* **What is expected**
Nothing in the listing may be skipped; repeat it all exactly.

* **Input data**
--- START ---

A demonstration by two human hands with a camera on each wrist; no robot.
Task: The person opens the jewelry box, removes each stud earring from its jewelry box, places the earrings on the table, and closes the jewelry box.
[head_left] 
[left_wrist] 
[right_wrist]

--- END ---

* **Output of the task**
A demonstration by two human hands with a camera on each wrist; no robot.
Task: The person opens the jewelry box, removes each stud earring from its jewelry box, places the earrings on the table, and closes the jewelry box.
[head_left] 
[left_wrist] 
[right_wrist]

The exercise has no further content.